I colpi d’artiglieria pesante si avvicinano. All’improvviso il camion si blocca. “Porca zozza!”.
“Che succede?”, in un primo momento mi dico che ci hanno colpiti e siamo stati fortunati a rimanere integri. Ispeziono tutt’intorno con il calcio del fucile sulla spalla. Vedo l’autista che è già sceso che scalcia svogliatamente il pneumatico e si sistema il cappelli sulla testa.
“Tutto bene?”.
“Poteva andare peggio. Lascia perdere il fucile e mettiti dietro a spingere. La ruota è rimasta incagliata dentro una buca di sabbia, prega che non ci sia una bomba inesplosa: un attimo e vengono a raccoglierci con le pinzette”. Si dirige sul posto del passeggero e tira fuori due sacchi di yuta pesante. Li sistema sotto la ruota da davanti scavando nella sabbia. “Pronto a spingere?”.
“Pronto!”.
“Al mio tre metticela tutta”. Sbatte forte la portiera. Accende il motore e inserisce la marcia. Spingo, le ruote scivolano sulla sabbia, il sudore graffia sul colletto della maglietta. Quando sono sul punto si mollare sento il veicolo sfuggirmi di mano: il sacco di yuta ha funzionato. Rincorro il mezzo.
“Ehi aspetta!”.
“Fossi matto, mica posso lasciare a piedi il mio unico passeggero!”.
Riprendiamo la strada per il buco di fogna da cui provengono le bombe e i segni d’inchiostro nero sul cielo. Il conducente ha il volto scavato dalla fame e da questo caldo impastato di sabbia e di mare, le occhiaie scavate come gli anelli di ferro dei cavalli alle pareti dei casolari. Stringo forte il ferro del fucile.
Le marce grattano, l’accampamento si fa più grande fino a che anche noi non ne facciamo parte.

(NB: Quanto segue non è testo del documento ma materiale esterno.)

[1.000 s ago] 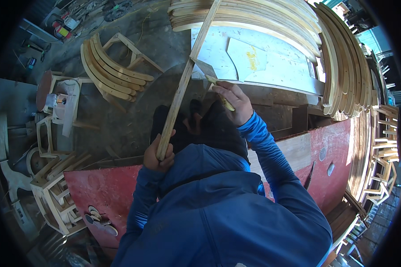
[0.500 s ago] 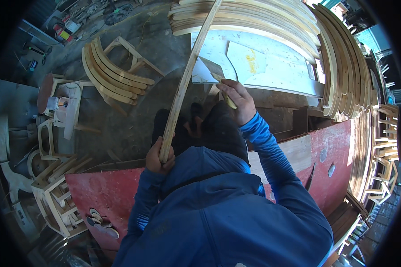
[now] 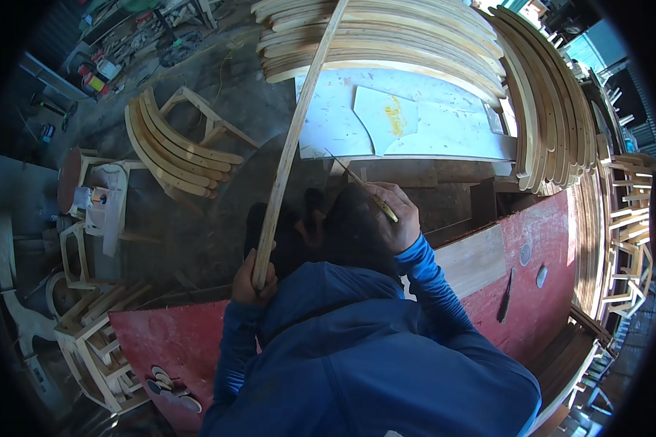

“Eccolo! È arrivato quello che ci farà vincere la guerra. Alleluja!”, si porta dietro la sua risata, incavata sulla cannottiera bucherellata e le costole sporgenti. Gonfio impercettibilmente il petto per riempire la giacca.
“Lei deve essere il sergente Serafi”.
“Ai suoi ordini capitano!”, ha l’alito inzuppato di alcool, gli occhi vitrei e un colore cereo. “Con il suo bello scherzetto di ammallarsi ci ha fatto buttare via medicinali e carburante, ma qui servono braccia fresche”.